Every line of the material must be copied exactly.

────────────────────

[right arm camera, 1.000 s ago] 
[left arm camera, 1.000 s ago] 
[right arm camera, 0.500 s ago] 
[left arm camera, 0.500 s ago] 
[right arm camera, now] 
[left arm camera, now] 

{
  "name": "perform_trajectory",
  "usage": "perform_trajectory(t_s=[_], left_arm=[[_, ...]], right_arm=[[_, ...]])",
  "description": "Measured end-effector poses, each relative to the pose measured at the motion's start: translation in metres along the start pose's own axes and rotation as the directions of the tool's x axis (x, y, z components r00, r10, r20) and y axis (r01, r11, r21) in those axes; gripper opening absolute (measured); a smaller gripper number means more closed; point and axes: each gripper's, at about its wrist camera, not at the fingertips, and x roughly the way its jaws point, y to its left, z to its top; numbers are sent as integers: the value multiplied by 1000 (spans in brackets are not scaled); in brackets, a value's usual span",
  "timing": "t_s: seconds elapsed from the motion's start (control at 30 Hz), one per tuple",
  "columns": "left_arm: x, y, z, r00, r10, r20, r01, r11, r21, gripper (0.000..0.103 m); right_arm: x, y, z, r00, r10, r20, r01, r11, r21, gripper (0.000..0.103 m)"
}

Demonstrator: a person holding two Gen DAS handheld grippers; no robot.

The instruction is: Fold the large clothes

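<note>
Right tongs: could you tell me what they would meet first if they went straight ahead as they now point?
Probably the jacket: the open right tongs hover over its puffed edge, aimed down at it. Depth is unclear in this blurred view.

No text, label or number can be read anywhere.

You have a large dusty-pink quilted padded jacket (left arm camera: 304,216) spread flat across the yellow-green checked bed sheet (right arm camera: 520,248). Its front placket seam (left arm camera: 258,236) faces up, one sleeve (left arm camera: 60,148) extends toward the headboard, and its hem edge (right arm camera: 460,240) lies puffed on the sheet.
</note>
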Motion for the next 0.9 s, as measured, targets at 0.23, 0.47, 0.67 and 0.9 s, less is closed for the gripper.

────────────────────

* RESULT *
[right arm camera, 1.000 s ago] 
[left arm camera, 1.000 s ago] 
[right arm camera, 0.500 s ago] 
[left arm camera, 0.500 s ago] 
[right arm camera, now] 
[left arm camera, now] 

{
  "name": "perform_trajectory",
  "usage": "perform_trajectory(t_s=[_], left_arm=[[_, ...]], right_arm=[[_, ...]])",
  "description": "Measured end-effector poses, each relative to the pose measured at the motion's start: translation in metres along the start pose's own axes and rotation as the directions of the tool's x axis (x, y, z components r00, r10, r20) and y axis (r01, r11, r21) in those axes; gripper opening absolute (measured); a smaller gripper number means more closed; point and axes: each gripper's, at about its wrist camera, not at the fingertips, and x roughly the way its jaws point, y to its left, z to its top; numbers are sent as integers: the value multiplied by 1000 (spans in brackets are not scaled); in brackets, a value's usual span",
  "timing": "t_s: seconds elapsed from the motion's start (control at 30 Hz), one per tuple",
  "columns": "left_arm: x, y, z, r00, r10, r20, r01, r11, r21, gripper (0.000..0.103 m); right_arm: x, y, z, r00, r10, r20, r01, r11, r21, gripper (0.000..0.103 m)"
}

Demonstrator: a person holding two Gen DAS handheld grippers; no robot.

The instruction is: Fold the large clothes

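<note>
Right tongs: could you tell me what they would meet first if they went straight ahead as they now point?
Probably the jacket: the open right tongs hover over its puffed edge, aimed down at it. Depth is unclear in this blurred view.

No text, label or number can be read anywhere.

You have a large dusty-pink quilted padded jacket (left arm camera: 304,216) spread flat across the yellow-green checked bed sheet (right arm camera: 520,248). Its front placket seam (left arm camera: 258,236) faces up, one sleeve (left arm camera: 60,148) extends toward the headboard, and its hem edge (right arm camera: 460,240) lies puffed on the sheet.
</note>
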Motion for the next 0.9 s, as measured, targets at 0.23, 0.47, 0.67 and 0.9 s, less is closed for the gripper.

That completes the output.